'História da Alimentação no Brasil' é agradável e, sobretudo, importante

Série traz sabores tão inesperados quanto a informação de que o acarajé baiano é uma adaptação do falafel

História da Alimentação no Brasil

“História da Alimentação no Brasil” não é exatamente uma série sobre culinária brasileira. Para chegar a ela, o diretor e produtor Eugênio Puppo tomou como base a obra pioneira (e clássica) de Luís da Câmara Cascudo, um calhamaço de 900 páginas publicado nos anos 1960.

O primeiro problema com relação a Cascudo é como se referir a ele. Foi antropólogo, folclorista, sociólogo? Tudo isso. Essencialmente, como os intelectuais de sua geração, foi um pesquisador, alguém que procurava descobrir quem somos nós, brasileiros, afinal. E, como decorrência, o que constitui a nossa cultura, o que nos faz originais.

Ainda que siga com fidelidade o livro original, capítulo a capítulo, e tenha o autor como centro narrativo, a série não se reduz a mera ilustração do texto. E isso faz grande parte de seu interesse. O diretor trouxe a dicção de Cascudo, mas acrescentou a ela os encantos da imagem, que nos chegam seja através de filhas do pesquisador, de sociólogos e historiadores, de chefs de cozinha que andam pelo país em busca de pratos e temperos originais.

O que traz o maior frescor à série, no entanto, não é isso, nem mesmo as incursões a Portugal, nada. É a formidável pesquisa de imagens, que nos conduz ao longo dessa história. Assim, não nos basta conhecer a importância da mandioca, nem o tipo de utilização que lhe era dada pelos índios, sobretudo os da região litorânea.

Os filmes nos levam a seus rituais, a suas vestimentas (ou não), a seu sorriso receptivo. Nos levam daí aos ditos pesquisadores e chefs de cozinha, que andam por essas paragens (reservas indígenas) e de lá trazem ideias, ervas, usos para tal ou tal material etc.

E, com isso, o filme nos leva à primeira matriz cultural brasileira, a única realmente nativa, e aos seus alimentos básicos, a mandioca e o milho (este último prioritariamente nas regiões de interior).

Todas as outras matrizes nos conduzem para fora de nosso território. Da África, sobre a qual nos informa, na série, o ex-embaixador Alberto da Costa e Silva, de onde vieram, segundo contas recentes, 4 milhões de escravos, que trouxeram a nós hábitos alimentares, mas não só –com eles vieram religiões, batuques, estética. Mas não a feijoada, ao contrário da mitologia. Vieram os cantos do trabalho filmados originalmente por Humberto Mauro e aqui retomados em alguns belos momentos.

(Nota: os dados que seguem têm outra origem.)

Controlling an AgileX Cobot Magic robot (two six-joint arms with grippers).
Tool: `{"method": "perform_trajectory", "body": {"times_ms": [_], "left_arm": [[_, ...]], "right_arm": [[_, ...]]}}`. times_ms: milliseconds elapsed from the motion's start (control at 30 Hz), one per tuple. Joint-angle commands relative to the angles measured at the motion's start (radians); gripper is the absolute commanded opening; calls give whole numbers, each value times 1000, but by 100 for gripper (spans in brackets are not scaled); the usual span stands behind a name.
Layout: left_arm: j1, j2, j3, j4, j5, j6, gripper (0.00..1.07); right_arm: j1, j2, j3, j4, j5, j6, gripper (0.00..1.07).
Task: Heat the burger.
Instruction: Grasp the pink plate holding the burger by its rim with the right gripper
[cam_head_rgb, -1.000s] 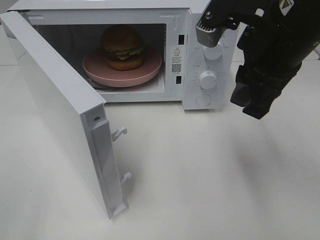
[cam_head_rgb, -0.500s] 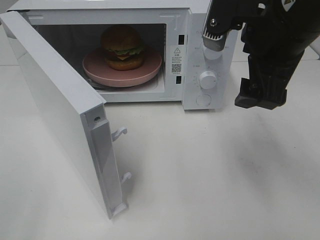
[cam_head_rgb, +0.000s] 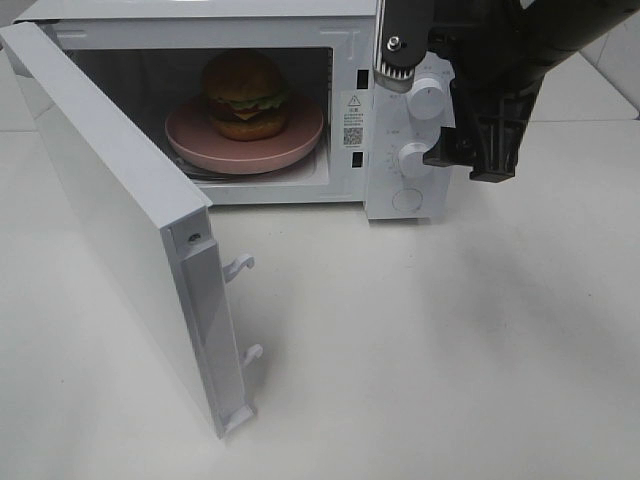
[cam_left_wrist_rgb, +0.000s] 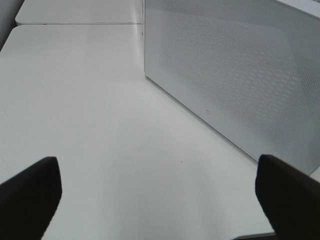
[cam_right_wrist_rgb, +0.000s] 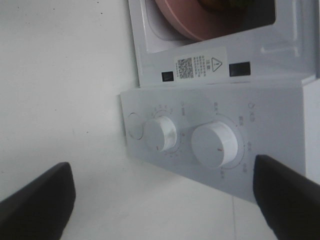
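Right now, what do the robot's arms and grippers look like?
The right arm is bulky and black, carrying a grey ribbed cylinder. The left gripper and the right gripper each have two broad, matte black fingers with blunt tips.

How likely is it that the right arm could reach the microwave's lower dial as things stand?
Probably yes: the right tool, open, faces the control panel close to the lower dial, and nothing shows between them.
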Motion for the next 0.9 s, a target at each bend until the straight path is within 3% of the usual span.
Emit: {"method": "perform_trajectory", "body": {"times_ms": [33, 900], "left_arm": [[4, -3, 0, -3, -4, 4, 98], [4, -3, 0, -3, -4, 4, 98]], "right_arm": [[1, 17, -5, -3, -45, -77, 93], [48, 218, -14, -95, -340, -129, 88]]}}
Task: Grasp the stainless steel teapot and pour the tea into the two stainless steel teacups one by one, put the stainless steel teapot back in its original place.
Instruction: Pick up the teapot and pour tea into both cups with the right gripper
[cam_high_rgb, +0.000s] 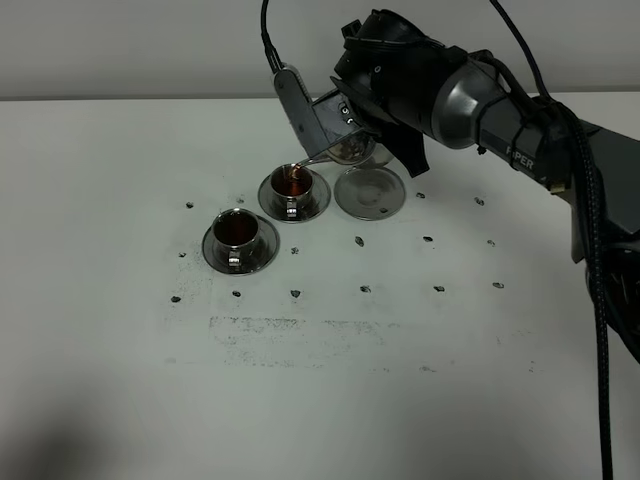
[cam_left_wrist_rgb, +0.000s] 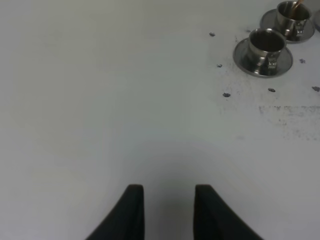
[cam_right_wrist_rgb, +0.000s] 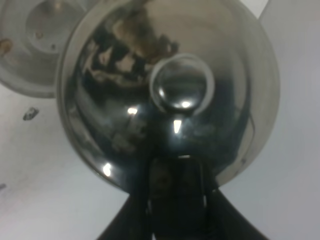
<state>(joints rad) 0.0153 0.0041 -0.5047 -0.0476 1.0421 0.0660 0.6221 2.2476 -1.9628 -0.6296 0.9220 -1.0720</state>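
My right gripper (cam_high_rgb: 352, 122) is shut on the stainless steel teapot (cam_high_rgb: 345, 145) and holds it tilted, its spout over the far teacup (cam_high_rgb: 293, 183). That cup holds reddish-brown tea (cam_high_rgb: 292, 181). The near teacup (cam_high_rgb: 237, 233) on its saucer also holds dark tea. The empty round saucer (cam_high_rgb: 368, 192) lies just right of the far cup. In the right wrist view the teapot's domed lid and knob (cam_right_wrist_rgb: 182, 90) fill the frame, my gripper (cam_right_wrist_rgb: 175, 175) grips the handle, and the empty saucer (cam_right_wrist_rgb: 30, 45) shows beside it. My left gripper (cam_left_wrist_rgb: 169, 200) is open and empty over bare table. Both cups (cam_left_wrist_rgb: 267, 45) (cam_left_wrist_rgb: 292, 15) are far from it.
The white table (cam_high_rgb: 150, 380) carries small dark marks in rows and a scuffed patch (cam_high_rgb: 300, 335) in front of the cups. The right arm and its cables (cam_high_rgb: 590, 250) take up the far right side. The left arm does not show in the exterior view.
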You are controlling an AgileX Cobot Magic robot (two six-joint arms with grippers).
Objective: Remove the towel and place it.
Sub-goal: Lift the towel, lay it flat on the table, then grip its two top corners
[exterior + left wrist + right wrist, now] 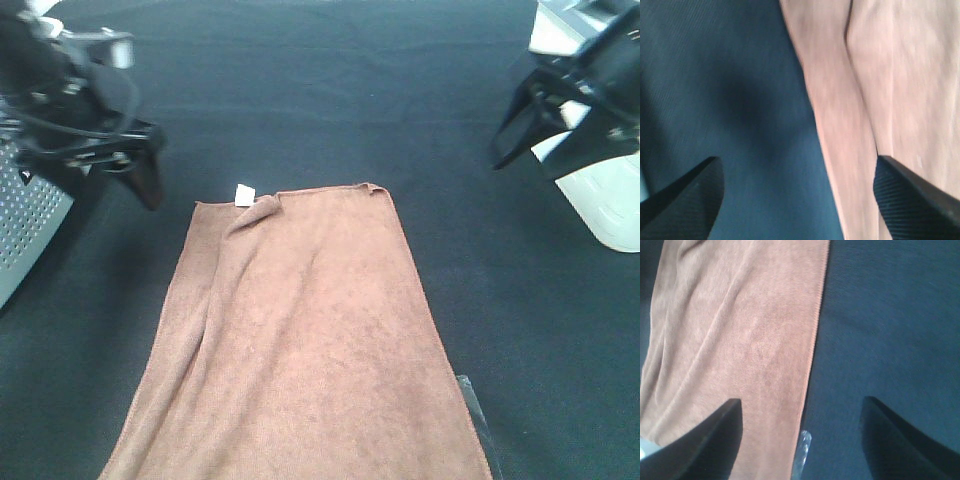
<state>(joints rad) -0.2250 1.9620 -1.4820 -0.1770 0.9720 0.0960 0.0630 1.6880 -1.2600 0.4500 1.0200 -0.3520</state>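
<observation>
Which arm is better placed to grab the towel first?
Probably the left arm: its open jaws hang beside the towel corner with the white tag, while the right arm holds its jaws farther off over the mat.

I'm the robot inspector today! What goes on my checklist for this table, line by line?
Surface: dark cloth-covered table.
Job's things: brown towel spread out flat with a few wrinkles, white tag at a far corner; nothing holds it.
Clutter: small clear object beside the towel's right edge; cannot tell what it is.
Grippers: left gripper open and empty by the towel's left side; right gripper open and empty by its right side.
Cables: dark cables on the left arm.
Surroundings: perforated grey panel at left, white object at right.
</observation>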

Nesse sentido, a série nos aproxima das ideias de Luiz Felipe de Alencastro, para quem somos muito mais próximos da África do que da Europa, como nos foi ensinado.

A terceira matriz é, esta sim europeia –Portugal. Mas quem diz Portugal diz uma série de outras coisas junto –Índia, condimentos, sabores tão inesperados quanto a informação que recebemos, a horas tantas, de que o acarajé baiano nada mais é do que uma adaptação do falafel, que os muçulmanos invasores legaram aos portugueses ao abandonar o país.

As informações que circulam por esta série, de acadêmicos, cozinheiros, testemunhas, são atravessadas tanto pela palavra de Cascudo, na narração, como pelas imagens que podem nos levar do Alentejo aos nhambiquaras, de Cabral a dom João 6º.

Do salgado ao doce, dos temperos às aguardentes, a “História da Alimentação no Brasil” é uma visita instrutiva e prazerosa às múltiplas e ricas fontes que constituem nossos hábitos alimentares, e, através deles, as culturas que constituem o Brasil. Ou para resumir, esta pode ser uma série muito agradável, ainda assim é mais importante do que agradável.